Concept & implementation: Here we will present the FAIrPaCT consortium, consisting of the University Medical Center Göttingen, the University Hospital Giessen and Marburg and the Rechts der Isar Hospital, Technical University Munich. Our goal is to develop a software system supported by federated artificial intelligence called FAIrPaCT that will enable the analysis of clinical patient data and molecular cancer cell data from patients with pancreatic cancer across institutes. Our project combines three of the largest patient cohorts (KFO5002, KFO325, SFB1321) on pancreatic cancer in Germany, which are unique in size and heterogeneity.

While all datasets adhere to good scientific practice concerning reproducibility and are well suited for local analysis major efforts are required to map the challenging data, suffering from heterogeneity and nonuniform nomenclature, non-IIDnes and site specific information into a common information model. In particular, we will build a data management (DM) framework encompassing the Medical Informatics Initiative’s common data model in combination with PDAC specific extension modules harmonising ontologies.

Moreover, we will develop FAI algorithms based on Federated Deep Neural Networks and Federated Random Forest, enable them to tackle challenges such as non-IIDnes and PNO, and tailor these to potentially privacy-sensitive cancer-registry and biomedical patient data. Federated AI techniques aim to build a generalised global model by aggregating strictly locally trained models and therefore require a fundamentally different privacy-by-design architecture. Moreover, we will evaluate the hardware requirements of different FAI algorithms and the subsequent feasibility of their application within the clinical infrastructure. We will benchmark the developed FAI algorithms to current state-of-the-art approaches. The most promising strategies that are non-IID and PNO-ready and adhere to the defined hardware requirements are integrated into the FAI framework.

Finally, we will develop and integrate xAI and bioinformatics strategies that foster the identification of PDCA specific omics and clinical markers as well as molecular pathomechanisms substantial to PDAC progression and treatment response that remain hidden when separately analysing local datasets.

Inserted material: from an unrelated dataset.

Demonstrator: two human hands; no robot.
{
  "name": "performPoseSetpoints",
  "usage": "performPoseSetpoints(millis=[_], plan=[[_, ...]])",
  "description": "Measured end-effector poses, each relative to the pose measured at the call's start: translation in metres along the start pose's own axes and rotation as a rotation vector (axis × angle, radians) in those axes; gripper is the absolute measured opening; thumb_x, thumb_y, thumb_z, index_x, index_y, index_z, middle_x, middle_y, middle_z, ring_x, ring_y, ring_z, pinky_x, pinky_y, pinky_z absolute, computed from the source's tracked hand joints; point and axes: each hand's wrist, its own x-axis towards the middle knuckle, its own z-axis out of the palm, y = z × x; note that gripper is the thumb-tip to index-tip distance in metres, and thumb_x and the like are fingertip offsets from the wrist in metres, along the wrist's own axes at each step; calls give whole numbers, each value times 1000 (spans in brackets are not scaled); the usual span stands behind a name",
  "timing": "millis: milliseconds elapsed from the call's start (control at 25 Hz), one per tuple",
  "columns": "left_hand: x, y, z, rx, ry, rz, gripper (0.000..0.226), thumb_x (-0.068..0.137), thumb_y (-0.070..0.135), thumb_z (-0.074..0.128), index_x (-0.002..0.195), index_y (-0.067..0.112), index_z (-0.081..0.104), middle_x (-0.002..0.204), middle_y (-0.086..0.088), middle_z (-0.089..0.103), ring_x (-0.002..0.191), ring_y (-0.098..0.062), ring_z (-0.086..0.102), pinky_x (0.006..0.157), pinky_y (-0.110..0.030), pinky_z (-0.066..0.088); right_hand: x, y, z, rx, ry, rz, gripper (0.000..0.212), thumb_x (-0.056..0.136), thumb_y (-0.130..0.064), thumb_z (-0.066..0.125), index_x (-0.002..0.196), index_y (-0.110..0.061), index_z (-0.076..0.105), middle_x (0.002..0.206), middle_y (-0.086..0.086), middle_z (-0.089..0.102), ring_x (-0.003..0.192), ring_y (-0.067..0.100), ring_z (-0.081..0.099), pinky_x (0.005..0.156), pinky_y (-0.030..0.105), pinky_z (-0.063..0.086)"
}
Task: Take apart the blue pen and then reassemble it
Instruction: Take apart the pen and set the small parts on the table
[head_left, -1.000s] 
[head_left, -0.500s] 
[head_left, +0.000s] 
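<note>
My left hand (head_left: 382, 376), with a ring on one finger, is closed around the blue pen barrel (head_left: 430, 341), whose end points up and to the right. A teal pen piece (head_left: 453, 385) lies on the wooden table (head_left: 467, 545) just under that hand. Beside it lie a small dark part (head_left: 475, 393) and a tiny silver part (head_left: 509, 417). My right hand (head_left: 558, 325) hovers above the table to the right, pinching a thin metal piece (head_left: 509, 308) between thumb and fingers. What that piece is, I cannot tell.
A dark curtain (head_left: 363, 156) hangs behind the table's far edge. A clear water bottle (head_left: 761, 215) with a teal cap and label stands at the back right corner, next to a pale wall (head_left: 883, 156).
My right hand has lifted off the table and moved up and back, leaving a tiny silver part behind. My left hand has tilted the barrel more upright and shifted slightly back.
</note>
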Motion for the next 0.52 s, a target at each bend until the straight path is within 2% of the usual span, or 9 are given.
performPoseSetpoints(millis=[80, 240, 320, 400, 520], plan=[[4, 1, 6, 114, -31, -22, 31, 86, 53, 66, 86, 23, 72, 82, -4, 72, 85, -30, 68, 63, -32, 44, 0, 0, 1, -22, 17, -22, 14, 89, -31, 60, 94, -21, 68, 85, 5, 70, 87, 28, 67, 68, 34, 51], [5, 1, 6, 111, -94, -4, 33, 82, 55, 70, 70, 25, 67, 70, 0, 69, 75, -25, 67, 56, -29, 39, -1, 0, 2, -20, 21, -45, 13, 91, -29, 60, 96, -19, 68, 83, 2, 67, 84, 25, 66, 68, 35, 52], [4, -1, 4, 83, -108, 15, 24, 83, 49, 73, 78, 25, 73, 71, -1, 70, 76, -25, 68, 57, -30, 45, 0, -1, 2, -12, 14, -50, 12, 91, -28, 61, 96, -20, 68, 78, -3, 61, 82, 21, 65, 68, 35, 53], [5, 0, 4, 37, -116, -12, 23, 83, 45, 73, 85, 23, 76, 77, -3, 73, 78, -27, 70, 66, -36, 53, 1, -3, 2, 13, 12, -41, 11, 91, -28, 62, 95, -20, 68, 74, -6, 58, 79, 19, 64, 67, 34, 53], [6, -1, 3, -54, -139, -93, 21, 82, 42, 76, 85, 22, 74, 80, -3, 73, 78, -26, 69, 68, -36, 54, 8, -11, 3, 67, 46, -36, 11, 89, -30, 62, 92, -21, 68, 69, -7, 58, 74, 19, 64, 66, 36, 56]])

In conclusion, FAIrPaCT aims to develop a tailored federated artificial intelligence framework that can aid the research and clinical community to move towards personalised treatment. The FAIrPaCT framework will be available as open access project.

Acknowledgements: We are very thankful for the BMBF funding in this project (Förderkennzeichen BMBF 01KD2208A). Our Ethics amendment based on the previous projects is in preparation (May 2023).

The authors declare that they have no competing interests.

The authors declare that an ethics committee vote is not required.


References

1.
Fatima M, Pasha M. Survey of machine learning algorithms for disease  diagnostic. Journal of Intelligent Learning Systems and Applications. 2017;9(01):1.
2.
Beinecke JM, Anders P, Schurrat T, Heider D, Luster M, Librizzi D,  Hauschild AC. Evaluation of machine learning strategies for imaging  confirmed prostate cancer recurrence prediction on electronic health  records. Computers in Biology and Medicine. 2022 Apr 1;143:105263.
3.
Hupfer A, Brichkina A, Koeniger A, Keber C, Denkert C, Pfefferle P,  Helmprobst F, Pagenstecher A, Visekruna A, Lauth M. Matrix stiffness  drives stromal autophagy and promotes formation of a protumorigenic  niche. Proceedings of the National Academy of Sciences. 2021 Oct  5;118(40):e2105367118.
4.
Yang Q, Liu Y, Chen T, Tong Y. Federated machine learning: Concept and  applications. ACM Transactions on Intelligent Systems and Technology  (TIST). 2019 Jan 28;10(2):1-9.
5.
Hauschild AC, Lemanczyk M, Matschinske J, Frisch T, Zolotareva O,  Holzinger A, Baumbach J, Heider D. Federated Random Forests can improve  local performance of predictive models for various healthcare  applications. Bioinformatics. 2022 Apr 15;38(8):2278-86.